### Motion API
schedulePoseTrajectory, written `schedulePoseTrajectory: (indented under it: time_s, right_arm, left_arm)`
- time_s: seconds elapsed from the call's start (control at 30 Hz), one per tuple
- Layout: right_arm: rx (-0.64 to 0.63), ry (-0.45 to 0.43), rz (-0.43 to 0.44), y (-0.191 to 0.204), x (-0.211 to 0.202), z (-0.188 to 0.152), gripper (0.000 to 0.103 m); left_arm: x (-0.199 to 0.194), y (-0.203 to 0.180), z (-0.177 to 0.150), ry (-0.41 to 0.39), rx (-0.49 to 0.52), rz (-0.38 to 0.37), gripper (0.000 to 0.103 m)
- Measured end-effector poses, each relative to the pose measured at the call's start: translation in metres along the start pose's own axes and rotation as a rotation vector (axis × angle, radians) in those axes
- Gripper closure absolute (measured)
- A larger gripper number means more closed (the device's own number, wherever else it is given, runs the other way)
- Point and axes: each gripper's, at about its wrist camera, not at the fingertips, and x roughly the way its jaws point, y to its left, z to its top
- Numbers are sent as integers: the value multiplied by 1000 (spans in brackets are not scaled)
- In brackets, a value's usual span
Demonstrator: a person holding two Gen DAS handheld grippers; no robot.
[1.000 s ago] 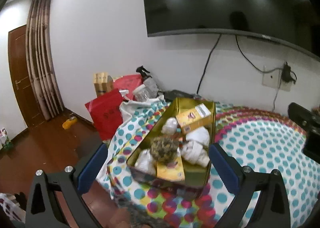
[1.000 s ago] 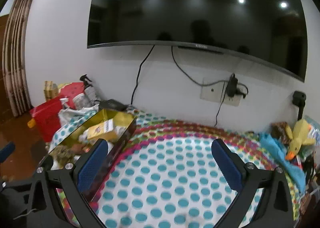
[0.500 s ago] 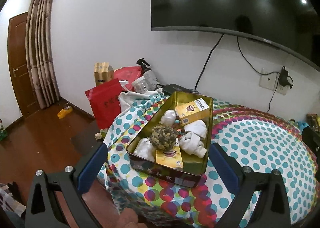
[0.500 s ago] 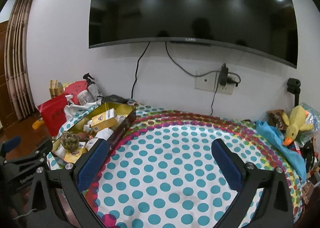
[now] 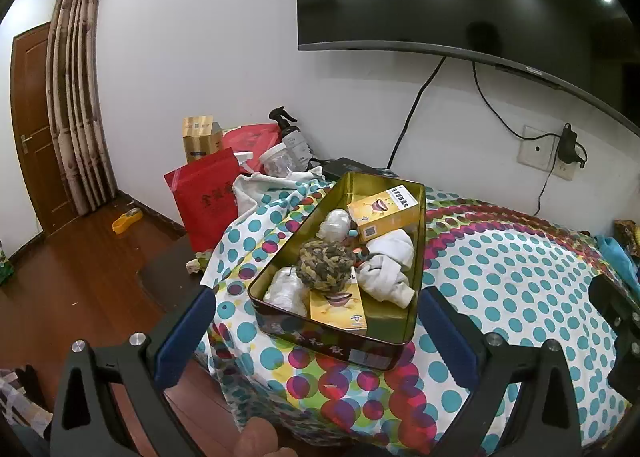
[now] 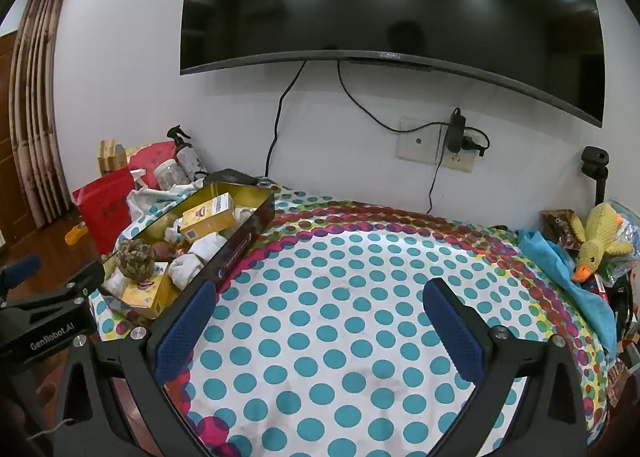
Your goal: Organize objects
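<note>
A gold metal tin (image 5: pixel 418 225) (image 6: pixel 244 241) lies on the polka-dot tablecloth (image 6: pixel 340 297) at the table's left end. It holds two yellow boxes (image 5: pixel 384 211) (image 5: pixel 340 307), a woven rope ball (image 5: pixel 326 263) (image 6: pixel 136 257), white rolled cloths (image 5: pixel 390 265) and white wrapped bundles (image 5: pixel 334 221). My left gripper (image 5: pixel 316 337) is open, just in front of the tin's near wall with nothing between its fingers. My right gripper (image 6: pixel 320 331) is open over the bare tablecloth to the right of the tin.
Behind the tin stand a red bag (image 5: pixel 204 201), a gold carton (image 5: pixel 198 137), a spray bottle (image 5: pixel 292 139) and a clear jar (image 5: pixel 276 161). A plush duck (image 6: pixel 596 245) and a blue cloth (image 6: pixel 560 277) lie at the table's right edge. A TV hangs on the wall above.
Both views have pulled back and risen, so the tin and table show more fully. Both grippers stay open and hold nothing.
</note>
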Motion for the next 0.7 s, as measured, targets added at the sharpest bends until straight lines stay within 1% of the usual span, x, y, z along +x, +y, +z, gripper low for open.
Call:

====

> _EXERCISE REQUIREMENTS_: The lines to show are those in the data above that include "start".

> _ANSWER AREA_:
- time_s: seconds elapsed from the call's start (control at 30 Hz), one per tuple
- Measured end-effector poses, each relative to the pose measured at the call's start: translation in metres along the start pose's own axes and rotation as a rotation vector (axis × angle, radians) in those axes

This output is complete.